— Try it —
Every line from the one with "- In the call" to the one with "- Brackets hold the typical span", including those two, is to be copied exactly; all other lines of the entries below are left out.

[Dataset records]
_ _ _ _ _
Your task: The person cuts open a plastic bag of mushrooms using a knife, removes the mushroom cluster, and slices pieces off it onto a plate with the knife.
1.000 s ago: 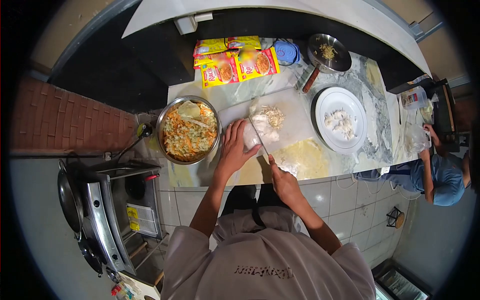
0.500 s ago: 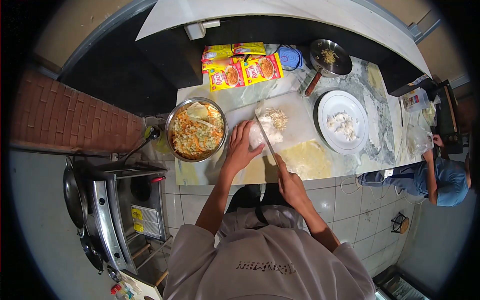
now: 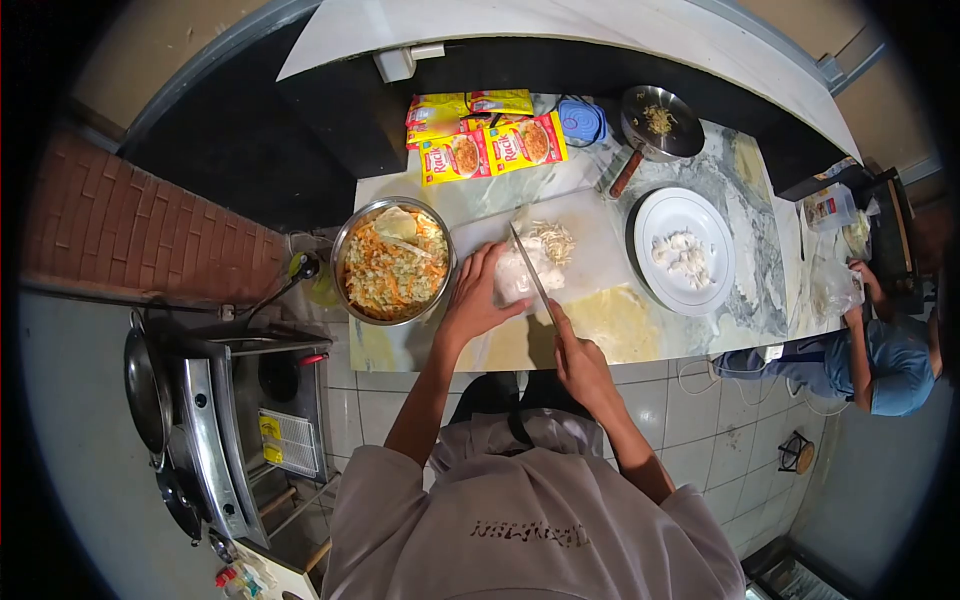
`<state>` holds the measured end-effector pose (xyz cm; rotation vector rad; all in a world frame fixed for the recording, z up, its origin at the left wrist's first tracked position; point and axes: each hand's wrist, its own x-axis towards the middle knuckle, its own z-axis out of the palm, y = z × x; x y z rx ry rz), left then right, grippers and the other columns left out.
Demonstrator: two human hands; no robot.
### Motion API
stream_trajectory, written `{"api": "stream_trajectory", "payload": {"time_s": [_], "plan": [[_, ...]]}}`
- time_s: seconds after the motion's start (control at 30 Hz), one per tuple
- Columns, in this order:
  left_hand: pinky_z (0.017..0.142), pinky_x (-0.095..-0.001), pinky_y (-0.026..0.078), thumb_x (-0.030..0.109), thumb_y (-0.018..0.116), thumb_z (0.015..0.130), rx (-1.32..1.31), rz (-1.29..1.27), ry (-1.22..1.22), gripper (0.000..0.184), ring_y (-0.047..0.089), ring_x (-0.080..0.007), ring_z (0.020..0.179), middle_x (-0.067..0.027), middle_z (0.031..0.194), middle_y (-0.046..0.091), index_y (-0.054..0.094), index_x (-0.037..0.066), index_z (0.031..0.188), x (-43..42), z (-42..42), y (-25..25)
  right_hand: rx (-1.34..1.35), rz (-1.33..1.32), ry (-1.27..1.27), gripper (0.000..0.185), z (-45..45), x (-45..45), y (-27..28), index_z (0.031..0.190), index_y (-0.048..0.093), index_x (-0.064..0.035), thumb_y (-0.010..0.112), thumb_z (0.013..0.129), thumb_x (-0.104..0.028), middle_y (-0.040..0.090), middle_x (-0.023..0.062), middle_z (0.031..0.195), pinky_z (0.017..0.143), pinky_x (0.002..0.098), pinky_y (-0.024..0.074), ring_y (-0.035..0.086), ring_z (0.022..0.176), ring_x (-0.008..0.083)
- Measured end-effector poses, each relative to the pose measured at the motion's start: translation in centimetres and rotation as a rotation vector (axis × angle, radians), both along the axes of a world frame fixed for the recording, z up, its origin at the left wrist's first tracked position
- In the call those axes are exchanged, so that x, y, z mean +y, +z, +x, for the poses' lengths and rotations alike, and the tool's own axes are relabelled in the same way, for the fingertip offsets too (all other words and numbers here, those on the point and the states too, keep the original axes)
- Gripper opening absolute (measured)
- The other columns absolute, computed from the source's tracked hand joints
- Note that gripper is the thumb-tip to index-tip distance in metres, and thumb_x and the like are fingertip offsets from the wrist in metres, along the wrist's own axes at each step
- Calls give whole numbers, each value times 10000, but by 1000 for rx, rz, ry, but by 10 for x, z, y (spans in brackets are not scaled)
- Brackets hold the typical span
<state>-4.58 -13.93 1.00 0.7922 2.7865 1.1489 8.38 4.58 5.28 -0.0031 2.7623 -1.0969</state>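
Note:
My right hand (image 3: 580,362) is closed round the handle of a knife (image 3: 532,265), whose blade points up and left over a white food piece (image 3: 514,277) on the pale cutting board (image 3: 600,245). My left hand (image 3: 478,298) rests against the left side of that white piece, thumb apart from the fingers, holding it on the board. Thin pale strips (image 3: 553,241) lie in a pile just beyond the blade. Left of the board stands a metal bowl (image 3: 340,258) of shredded orange and pale-green vegetables. A white plate (image 3: 725,255) on the right bears small white pieces.
Yellow packets (image 3: 480,150) and a blue item (image 3: 581,120) lie at the back. A pan (image 3: 685,135) with browned bits stands behind the plate. At far right a person in a blue shirt (image 3: 893,365) handles a plastic bag (image 3: 836,288). A stove (image 3: 215,440) is lower left.
The camera view has shifted slightly, moving the counter rightward. The knife, in my right hand, has shifted a little over the white piece. My left hand stays against it.

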Motion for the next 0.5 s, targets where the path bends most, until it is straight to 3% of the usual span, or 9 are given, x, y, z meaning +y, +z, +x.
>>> {"api": "stream_trajectory", "payload": {"time_s": [0.5], "plan": [[1030, -440, 337, 364, 819, 596, 43, -2, 42, 924, 433, -337, 1234, -142, 1350, 449, 404, 75, 1370, 7, -4, -11, 3, 10, 47, 780, -7, 3, -3, 1523, 187, -118, 543, 840, 1, 622, 243, 738, 599, 513, 466, 606, 643, 436]]}}
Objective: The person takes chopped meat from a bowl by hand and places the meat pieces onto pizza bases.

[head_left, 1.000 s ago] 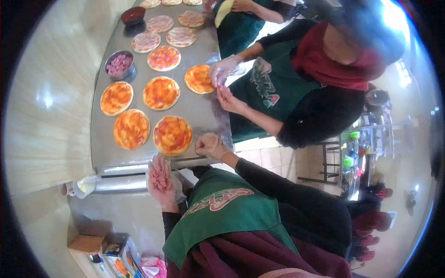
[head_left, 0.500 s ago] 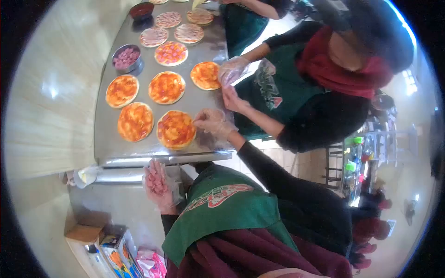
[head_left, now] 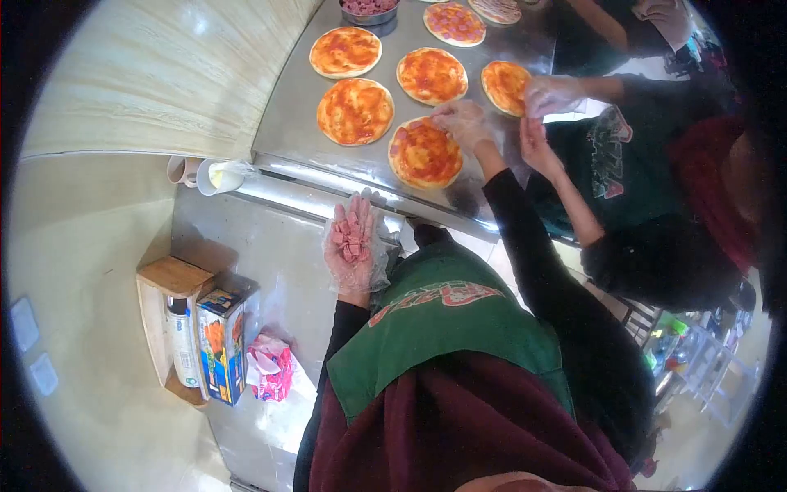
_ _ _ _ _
— Task answer —
- In the call those axes are exchanged, so that x, y, z mean +y, +z, +x, for the poses' lengths and rotations alike, and the tool's own axes are relabelled in the same way, for the fingertip offsets too (all other words and numbers here, those on the point and the states too, keep the original axes)
- Gripper opening absolute (measured)
- The other columns absolute, computed from the source's tracked hand joints
- Note that gripper is the thumb-tip to index-tip distance in metres, and thumb_x and the like are fingertip offsets from the wrist in metres, along the wrist's own axes at each step
- Calls give whole numbers, each value times 10000, but by 1000 for rx, rz, ry, but by 10 for x, z, y (spans in brackets are not scaled)
- Brackets hold the typical span

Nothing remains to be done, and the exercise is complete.